3.9.2 The Effect of EBV infection on anti-Ro-52(+) SSc patients
EBV infection contributes to the deterioration of the disease in anti-Ro-52(+) SSc patients. The main mechanism is that EBV can infect dermal fibroblasts, regulating the innate immune response of infected fibroblasts and inducing them to transform into a typical Pro fibrotic phenotype. EBV viral transcripts and proteins play an important role in this process. For example, EBV proteins like ZEBRA, BFRF1, and BFLF2 are more significantly expressed in non-lcSSc patients, which can induce chronic inflammation and fibrosis of the skin.
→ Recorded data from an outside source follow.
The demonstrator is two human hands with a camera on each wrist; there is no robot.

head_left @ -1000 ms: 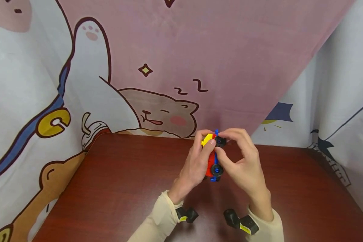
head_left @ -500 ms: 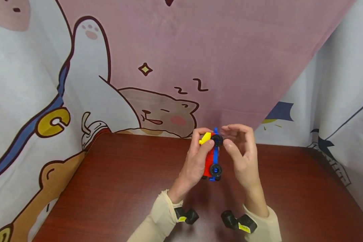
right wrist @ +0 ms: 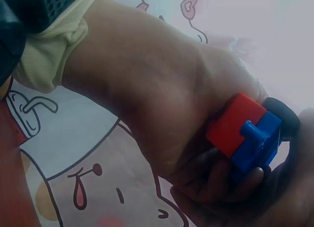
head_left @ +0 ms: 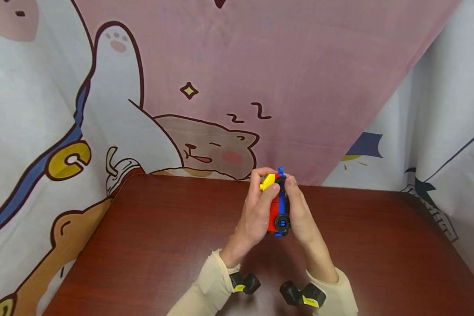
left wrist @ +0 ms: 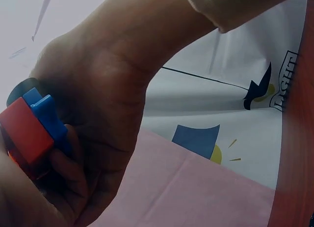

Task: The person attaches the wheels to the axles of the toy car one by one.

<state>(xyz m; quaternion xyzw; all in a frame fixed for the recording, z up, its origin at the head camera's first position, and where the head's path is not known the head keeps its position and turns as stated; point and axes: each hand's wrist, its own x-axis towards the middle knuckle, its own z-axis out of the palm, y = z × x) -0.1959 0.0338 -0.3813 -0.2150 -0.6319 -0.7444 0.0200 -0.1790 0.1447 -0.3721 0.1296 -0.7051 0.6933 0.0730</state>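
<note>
Both hands hold a small brick-built toy car (head_left: 281,204), side-on above the table's far half. Its body is red and its base blue, with black wheels and a yellow piece (head_left: 267,180) at the far end. My left hand (head_left: 254,215) grips it from the left, thumb across the red side. From the right, my right hand (head_left: 303,219) closes on it, the thumb over the far wheel and the fingers hidden behind. The nearer wheel (head_left: 282,223) shows between the palms. Up close, the red block (left wrist: 27,131) and blue end part (right wrist: 260,143) appear in the wrist views.
A dark red-brown wooden table (head_left: 162,245) lies below the hands. Behind it hangs a pink and white cartoon-printed curtain (head_left: 300,79). Both wrists carry black camera units, the left one (head_left: 245,283) and the right one (head_left: 302,295), close together.
My right hand first worked at the far wheel with its fingertips, drew off to the right with fingers apart, then came back in against the toy car. The left hand kept its grip.
</note>
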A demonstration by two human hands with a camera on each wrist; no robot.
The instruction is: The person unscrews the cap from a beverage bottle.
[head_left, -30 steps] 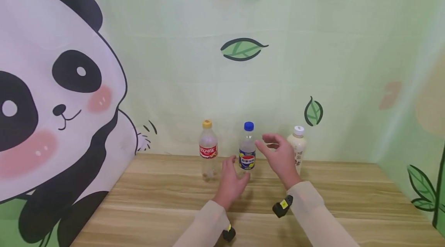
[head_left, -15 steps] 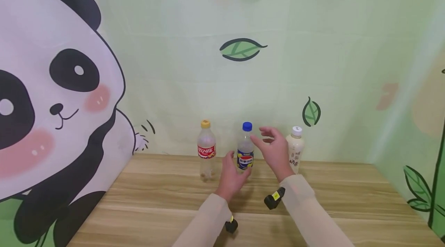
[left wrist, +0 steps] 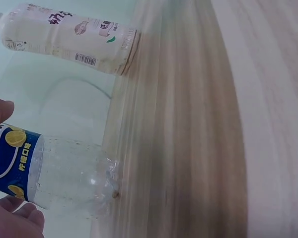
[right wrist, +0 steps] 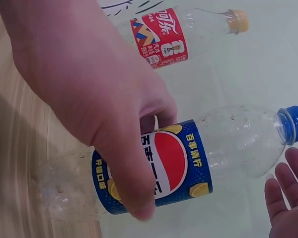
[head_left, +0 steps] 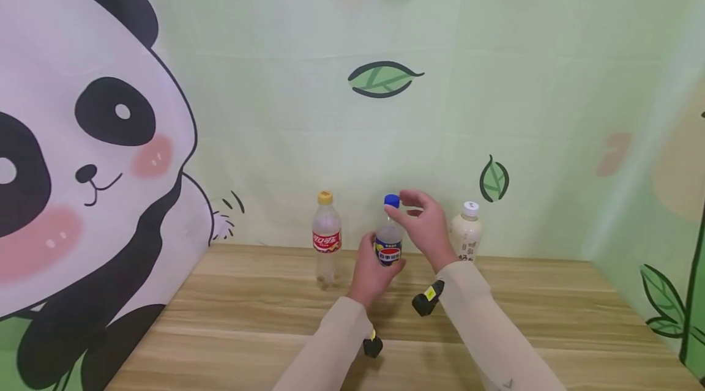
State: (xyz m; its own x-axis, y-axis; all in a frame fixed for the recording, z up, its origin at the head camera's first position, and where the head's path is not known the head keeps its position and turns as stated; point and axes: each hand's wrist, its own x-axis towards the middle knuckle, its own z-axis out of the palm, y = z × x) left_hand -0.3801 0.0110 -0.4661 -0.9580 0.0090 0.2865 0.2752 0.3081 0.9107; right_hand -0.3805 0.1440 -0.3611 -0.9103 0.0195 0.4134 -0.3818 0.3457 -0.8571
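Note:
A clear plastic soda bottle [head_left: 389, 235] with a blue cap and blue label stands between my hands. My left hand [head_left: 373, 273] grips it round the label, thumb across the front, as the right wrist view shows closely. My right hand [head_left: 426, 226] is raised beside the blue cap [right wrist: 294, 125], thumb on one side and fingers on the other; a small gap shows between fingers and cap. The left wrist view has the bottle's clear lower part [left wrist: 77, 171] near the tabletop, beyond my left hand's fingers [left wrist: 21, 216].
Left of my hands stands a clear cola bottle [head_left: 327, 238] with a yellow cap and red label. A pale, milky bottle [head_left: 467, 233] with a white cap stands behind my right forearm. The wooden tabletop [head_left: 248, 305] meets a green printed backdrop [head_left: 275, 134] behind the bottles.
My left hand has moved up to the blue-capped bottle and taken hold of its label. My right hand has moved left and up, from beside the bottle to its cap.

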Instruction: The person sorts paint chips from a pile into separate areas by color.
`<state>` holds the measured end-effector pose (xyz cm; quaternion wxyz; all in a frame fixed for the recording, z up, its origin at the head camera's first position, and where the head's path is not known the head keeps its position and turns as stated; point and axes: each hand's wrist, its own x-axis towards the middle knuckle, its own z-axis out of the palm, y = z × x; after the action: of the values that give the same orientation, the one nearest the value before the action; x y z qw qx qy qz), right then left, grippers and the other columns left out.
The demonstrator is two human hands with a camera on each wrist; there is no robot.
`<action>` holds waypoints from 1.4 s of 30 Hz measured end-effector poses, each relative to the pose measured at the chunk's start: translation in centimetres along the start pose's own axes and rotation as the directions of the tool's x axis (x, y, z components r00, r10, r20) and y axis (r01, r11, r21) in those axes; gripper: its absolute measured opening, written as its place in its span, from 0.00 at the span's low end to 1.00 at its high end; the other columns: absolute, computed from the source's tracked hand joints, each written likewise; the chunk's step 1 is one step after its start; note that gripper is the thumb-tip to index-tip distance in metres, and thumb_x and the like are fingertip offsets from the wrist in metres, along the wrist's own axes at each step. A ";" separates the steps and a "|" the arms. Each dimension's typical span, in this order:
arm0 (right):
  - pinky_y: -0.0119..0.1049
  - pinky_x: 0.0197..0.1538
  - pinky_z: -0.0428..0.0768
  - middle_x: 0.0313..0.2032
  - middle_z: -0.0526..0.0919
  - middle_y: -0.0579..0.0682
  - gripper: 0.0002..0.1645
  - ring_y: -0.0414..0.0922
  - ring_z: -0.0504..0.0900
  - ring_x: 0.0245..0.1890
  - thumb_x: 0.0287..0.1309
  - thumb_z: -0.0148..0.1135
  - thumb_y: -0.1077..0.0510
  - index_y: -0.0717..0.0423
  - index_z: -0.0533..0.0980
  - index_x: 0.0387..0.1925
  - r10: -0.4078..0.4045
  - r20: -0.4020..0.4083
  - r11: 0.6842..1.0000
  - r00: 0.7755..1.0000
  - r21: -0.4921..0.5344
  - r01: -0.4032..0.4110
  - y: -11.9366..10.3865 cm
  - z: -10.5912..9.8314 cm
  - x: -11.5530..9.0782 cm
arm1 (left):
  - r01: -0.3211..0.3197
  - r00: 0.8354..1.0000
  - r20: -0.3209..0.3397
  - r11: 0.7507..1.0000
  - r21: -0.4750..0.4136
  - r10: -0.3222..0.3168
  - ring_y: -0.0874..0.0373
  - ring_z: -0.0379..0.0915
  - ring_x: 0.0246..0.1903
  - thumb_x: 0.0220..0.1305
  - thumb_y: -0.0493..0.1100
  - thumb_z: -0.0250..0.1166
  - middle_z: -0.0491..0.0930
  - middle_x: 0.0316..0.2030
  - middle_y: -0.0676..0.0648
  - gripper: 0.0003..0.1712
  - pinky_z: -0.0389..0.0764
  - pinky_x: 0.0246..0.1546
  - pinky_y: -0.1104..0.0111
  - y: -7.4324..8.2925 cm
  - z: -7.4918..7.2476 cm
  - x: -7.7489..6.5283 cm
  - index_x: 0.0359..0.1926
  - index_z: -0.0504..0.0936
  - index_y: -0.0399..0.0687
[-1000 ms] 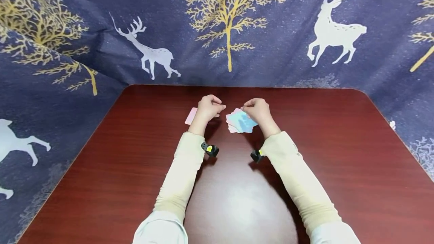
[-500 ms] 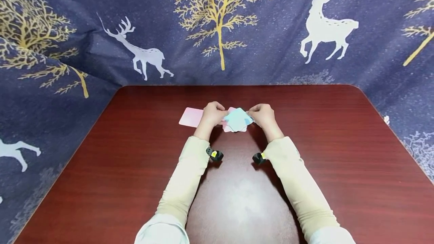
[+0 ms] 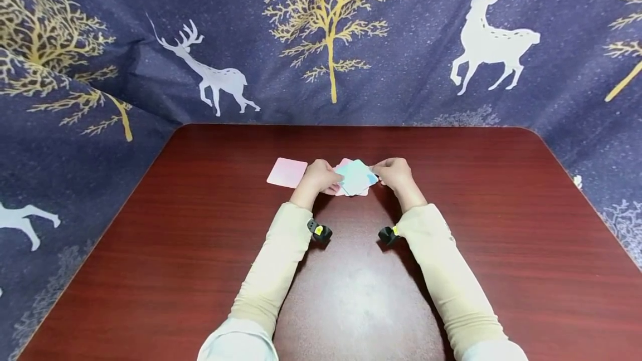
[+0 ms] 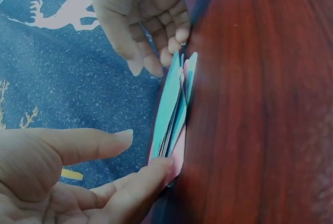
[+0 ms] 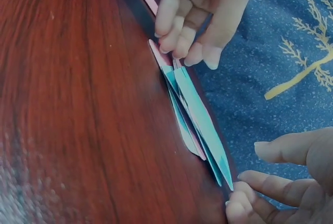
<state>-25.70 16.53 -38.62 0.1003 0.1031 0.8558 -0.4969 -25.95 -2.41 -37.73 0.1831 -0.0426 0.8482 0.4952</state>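
A loosely fanned pile of thin cards [image 3: 358, 177], light blue on top with pink ones beneath, lies on the table. My left hand [image 3: 319, 176] is at the pile's left side. In the left wrist view its fingertips touch the near end of the cards [image 4: 169, 104], with the thumb held apart. At the right corner is my right hand [image 3: 394, 173]. The right wrist view has its fingertips right by the tip of the blue card [image 5: 200, 112], thumb spread away. Left of the left hand, a pink card [image 3: 287, 172] lies flat by itself.
The brown wooden table [image 3: 175, 238] ends at a back edge a short way behind the cards. A dark blue cloth [image 3: 401, 71] with white deer and yellow trees hangs behind it. A small black camera [image 3: 321, 233] sits on the left wrist.
My left hand has come in to the pile's left side, uncovering more of the lone pink card. The top blue card now lies turned corner-up, and the right hand has shifted slightly rightward.
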 end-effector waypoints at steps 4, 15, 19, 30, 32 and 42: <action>0.26 0.34 0.78 0.43 0.77 0.56 0.20 0.40 0.74 0.30 0.62 0.57 0.56 0.67 0.78 0.49 0.003 0.014 1.000 1.000 0.028 -0.004 0.0 0.0 0.1 | 0.019 1.000 0.001 1.000 -0.023 -0.019 0.59 0.77 0.19 0.60 0.34 0.64 0.79 0.24 0.40 0.09 0.82 0.25 0.72 -0.1 0.1 0.1 0.36 0.73 0.32; 0.26 0.35 0.80 0.50 0.77 0.61 0.18 0.42 0.77 0.34 0.62 0.56 0.61 0.68 0.77 0.50 -0.010 0.027 0.999 1.000 0.038 0.009 -0.3 0.3 -0.2 | 0.036 0.999 0.030 0.996 -0.079 -0.034 0.60 0.75 0.18 0.60 0.31 0.62 0.76 0.25 0.41 0.08 0.81 0.23 0.74 -0.2 0.0 0.2 0.31 0.70 0.37; 0.24 0.33 0.79 0.49 0.78 0.63 0.17 0.40 0.78 0.31 0.60 0.57 0.64 0.69 0.77 0.50 -0.021 0.022 0.999 1.000 0.044 0.020 -0.3 0.4 -0.1 | 0.029 0.999 0.042 0.994 -0.108 -0.025 0.60 0.76 0.18 0.59 0.30 0.63 0.77 0.30 0.38 0.09 0.81 0.23 0.74 -0.4 -0.1 0.3 0.36 0.69 0.36; 0.22 0.26 0.79 0.31 0.76 0.52 0.18 0.33 0.74 0.18 0.59 0.56 0.69 0.73 0.74 0.51 0.025 0.056 0.981 0.998 0.188 -0.035 -0.2 0.4 0.1 | 0.031 0.996 0.091 0.982 -0.184 -0.015 0.60 0.76 0.20 0.58 0.28 0.60 0.75 0.35 0.36 0.13 0.82 0.25 0.73 -0.7 -0.5 0.3 0.43 0.69 0.30; 0.22 0.26 0.79 0.32 0.76 0.52 0.18 0.33 0.74 0.18 0.60 0.56 0.68 0.72 0.74 0.51 0.036 0.065 0.980 0.997 0.195 -0.048 -0.2 0.4 0.1 | 0.033 0.995 0.101 0.981 -0.191 -0.014 0.60 0.76 0.20 0.58 0.27 0.60 0.75 0.36 0.37 0.13 0.82 0.25 0.74 -0.7 -0.7 0.2 0.44 0.69 0.30; 0.21 0.27 0.77 0.35 0.74 0.53 0.20 0.33 0.72 0.18 0.61 0.53 0.68 0.70 0.72 0.55 0.058 0.098 0.960 0.994 0.268 -0.082 -0.9 0.1 -0.3 | 0.008 0.995 0.094 0.972 -0.236 0.015 0.59 0.76 0.20 0.57 0.26 0.59 0.73 0.33 0.40 0.08 0.83 0.27 0.73 -0.6 -0.9 0.1 0.38 0.69 0.31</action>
<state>-25.68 15.97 -37.86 0.1407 0.1239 0.7700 -0.6099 -26.12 -3.53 -37.86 0.2161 -0.0391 0.7738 0.5942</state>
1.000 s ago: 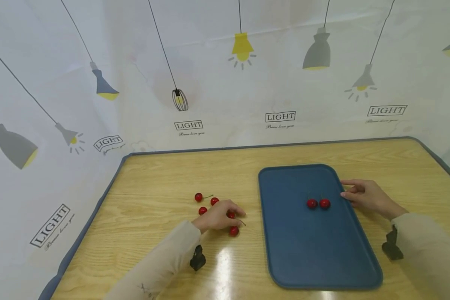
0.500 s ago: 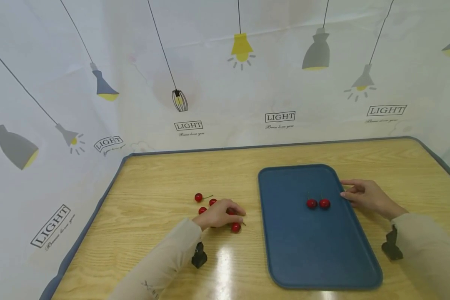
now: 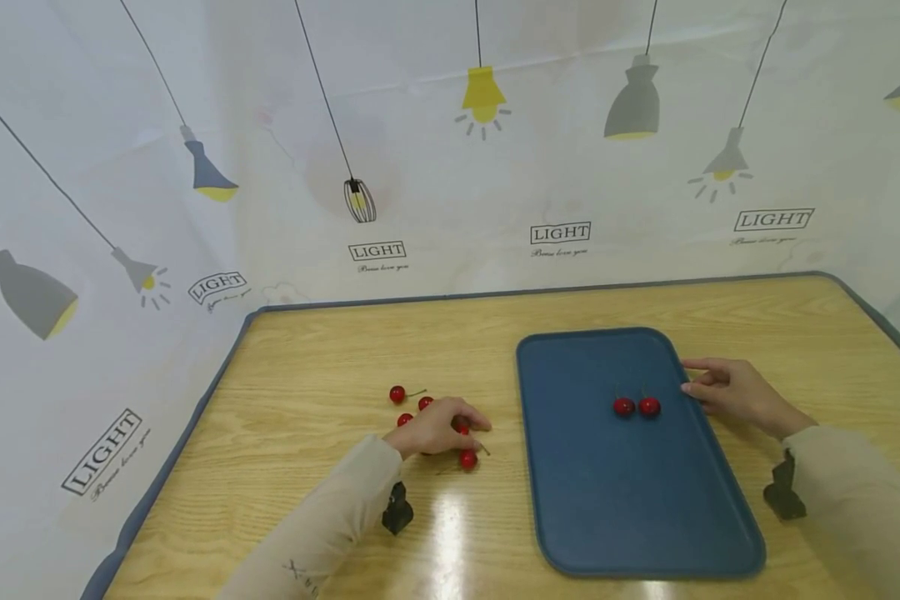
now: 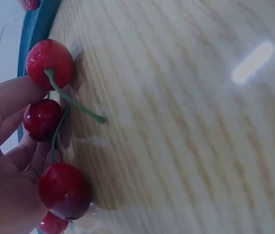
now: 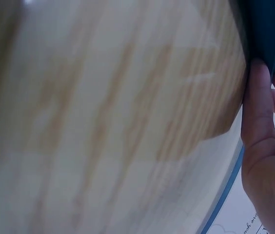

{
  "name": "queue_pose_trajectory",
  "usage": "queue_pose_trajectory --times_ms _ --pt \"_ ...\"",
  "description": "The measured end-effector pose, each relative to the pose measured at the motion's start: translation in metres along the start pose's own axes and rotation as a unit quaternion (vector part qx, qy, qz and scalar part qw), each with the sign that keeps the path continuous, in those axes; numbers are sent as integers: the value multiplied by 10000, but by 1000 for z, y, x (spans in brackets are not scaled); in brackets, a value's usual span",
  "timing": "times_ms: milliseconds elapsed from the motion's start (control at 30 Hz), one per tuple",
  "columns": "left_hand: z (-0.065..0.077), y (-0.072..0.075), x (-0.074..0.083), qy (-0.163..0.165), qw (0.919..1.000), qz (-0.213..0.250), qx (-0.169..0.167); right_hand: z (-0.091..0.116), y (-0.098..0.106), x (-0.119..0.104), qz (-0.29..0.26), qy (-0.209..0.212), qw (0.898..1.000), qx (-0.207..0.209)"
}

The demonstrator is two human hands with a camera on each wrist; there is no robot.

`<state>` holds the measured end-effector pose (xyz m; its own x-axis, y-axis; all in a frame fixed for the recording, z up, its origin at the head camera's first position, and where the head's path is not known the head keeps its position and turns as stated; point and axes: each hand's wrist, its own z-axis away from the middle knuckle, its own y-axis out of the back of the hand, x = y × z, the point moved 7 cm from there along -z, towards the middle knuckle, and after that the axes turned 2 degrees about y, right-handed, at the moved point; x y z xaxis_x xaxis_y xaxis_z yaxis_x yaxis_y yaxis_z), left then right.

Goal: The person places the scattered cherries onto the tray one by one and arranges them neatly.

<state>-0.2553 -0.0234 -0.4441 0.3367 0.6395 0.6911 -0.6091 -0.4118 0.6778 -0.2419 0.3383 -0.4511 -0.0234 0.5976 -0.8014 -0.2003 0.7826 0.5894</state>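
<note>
My left hand (image 3: 438, 427) is low over the table among several red cherries with stems. Its thumb and fingertips stand apart, with a dark red cherry (image 4: 42, 119) in the space between them. The thumb tip overlaps a brighter cherry (image 4: 49, 61) with a green stem in the left wrist view. Nearer the wrist camera lies another cherry (image 4: 64, 190). On the right, my right hand (image 3: 742, 396) pinches the long edge of a blue tray (image 3: 637, 500) between thumb and fingers. Two cherries (image 3: 636, 407) sit side by side on that tray.
Behind the left hand lie more loose cherries (image 3: 397, 394) on the wood-grain table (image 3: 330, 350). A white cloth (image 3: 450, 200) printed with lamps rises along the table's back and left edges.
My left hand shifted slightly, and the cherry by its thumb rolled a little right, then back toward the left. The right hand and the tray stayed where they were.
</note>
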Motion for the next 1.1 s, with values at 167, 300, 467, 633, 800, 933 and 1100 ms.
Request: queue_pose_trajectory --times_ms 167,300,467,633,800,933,1100 --pt "1 -1 1 -51 10000 -35 -14 1 0 0 -106 -2 9999 -21" --pt "1 -2 2 -50 10000 -52 -17 1 0 -1 -131 16 9999 -39" --pt "0 -3 3 -76 9999 -85 1 2 0 -1 -136 55 9999 -26" --pt "-1 -3 5 -299 9992 -266 44 1 0 -1 -115 75 9999 1" --pt "-2 -4 5 -281 9993 -224 59 1 0 0 -115 103 9999 -42" --pt "-2 -5 6 -262 9994 -200 112 1 0 0 -98 90 9999 -46" --pt "-2 -4 9 -336 9984 -369 249 1 1 0 -154 64 9998 -49"
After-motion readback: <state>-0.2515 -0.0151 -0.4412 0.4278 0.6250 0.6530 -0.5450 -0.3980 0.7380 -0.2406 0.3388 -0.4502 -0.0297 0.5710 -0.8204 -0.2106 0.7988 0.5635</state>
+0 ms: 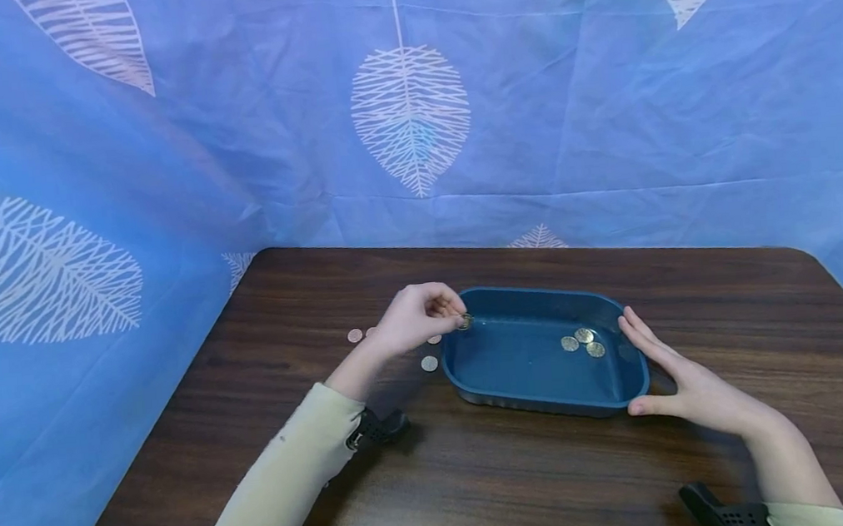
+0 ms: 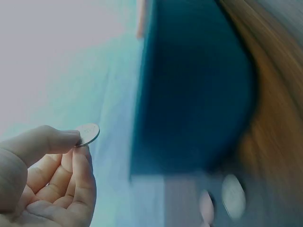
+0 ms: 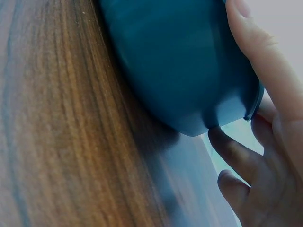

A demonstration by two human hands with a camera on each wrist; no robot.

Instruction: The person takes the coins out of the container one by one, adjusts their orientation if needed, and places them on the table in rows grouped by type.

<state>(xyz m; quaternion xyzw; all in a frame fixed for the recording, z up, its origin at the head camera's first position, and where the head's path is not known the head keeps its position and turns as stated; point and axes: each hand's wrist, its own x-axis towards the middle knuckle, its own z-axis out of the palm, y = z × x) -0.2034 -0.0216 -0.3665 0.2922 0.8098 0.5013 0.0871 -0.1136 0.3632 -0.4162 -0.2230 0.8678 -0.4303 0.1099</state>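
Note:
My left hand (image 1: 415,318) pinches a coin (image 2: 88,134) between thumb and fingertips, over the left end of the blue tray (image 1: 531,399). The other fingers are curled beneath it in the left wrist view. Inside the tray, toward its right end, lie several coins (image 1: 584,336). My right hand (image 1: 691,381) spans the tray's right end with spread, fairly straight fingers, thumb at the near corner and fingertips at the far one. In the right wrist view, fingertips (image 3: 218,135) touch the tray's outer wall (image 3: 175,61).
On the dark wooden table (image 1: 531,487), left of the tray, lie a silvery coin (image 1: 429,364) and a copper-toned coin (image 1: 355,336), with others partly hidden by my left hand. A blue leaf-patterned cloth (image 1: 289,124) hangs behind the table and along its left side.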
Studies have shown that EBV cleavage antigen is detected in scleroderma skin vessels, suggesting that endothelial cells may be the target of EBV infection in scleroderma skin. Compared with healthy EBV carriers, the load of EBV-DNA in peripheral blood, plasma, and circulating monocytes of scleroderma patients are significantly increased. These results suggest that the upregulation of EB-DNA loading may be a potential biomarker for scleroderma vasculopathy.